При старении хрусталика он становится более твердым и менее способным изменять форму в ответ на напряжение цилиарной мышцы. Это делает более трудным для хрусталика сфокусироваться на ближних объектах - медицинское состояние, известное как пресбиопия. Пресбиопия поражает приблизительно всех взрослых свыше возраста 45 или 50.

До настоящего изобретения при катаракте или других заболеваниях требовалось удаление естественного хрусталика и замена искусственной ИОЛ, при этом ИОЛ была монофокальной линзой, требующей, чтобы пациент использовал очки и контактные линзы для зрения на ближнее расстояние. Фирма «Advanced Medical Optics» в течение нескольких лет продает бифокальную ИОЛ, «Array lens», но вследствие качества выпусков эта линза не была широко распространена.
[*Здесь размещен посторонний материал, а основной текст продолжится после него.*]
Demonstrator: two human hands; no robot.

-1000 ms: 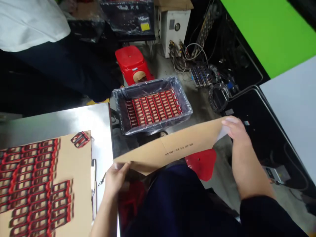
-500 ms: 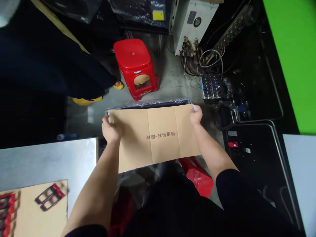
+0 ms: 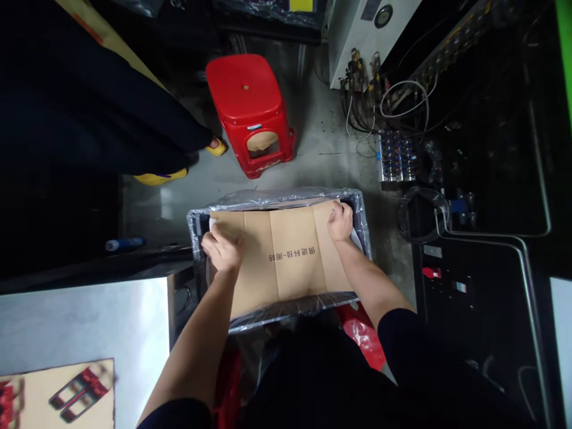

Было разработано несколько конструкций аккомодационных ИОЛ. Например, некоторые конструкции, изготовленные С&С Vision, в настоящее время проходят клинические испытания. См. патенты US №6197059; 5674282; 5496366 и 5476514 (Cumming), полное содержание которых включается сюда в качестве ссылки. Линза, описанная в этих патентах, является оптической однокомпонентной линзой, имеющей гибкие гаптические элементы, которые позволяют оптическому элементу перемещаться вперед и назад в ответ на перемещение цилиарной мышцы. Подобные конструкции описаны в патентах US №6302911 B1 (Hanna); 6261321 B1 и 6241777 B1 (оба принадлежат Kellan), полное содержание которых включается сюда в качестве ссылки. Величина перемещения оптического элемента в этих системах с одной линзой, однако, может быть недостаточной для учета полезного диапазона аккомодации. Кроме того, как описано в патентах US №6197059; 5674282; 5496366 и 5476514, глаз должен быть парализован на одну-две недели для того, чтобы капсулярный фиброз захватил линзу, что таким образом обеспечивает жесткую взаимосвязь между линзой и капсулярной сумкой. Кроме того, коммерческие модели этих линз изготовлены из гидрогеля или силиконового материала. Такие материалы по существу не устойчивы к образованию помутнения задней капсулы (posterior capsule opacification - "РСО"). Единственным лечением РСО является капсулотомия с использованием Nd:YAG лазера, который испаряет часть задней капсулы. Такое разрушение задней капсулы может нарушить механизм аккомодации этих линз.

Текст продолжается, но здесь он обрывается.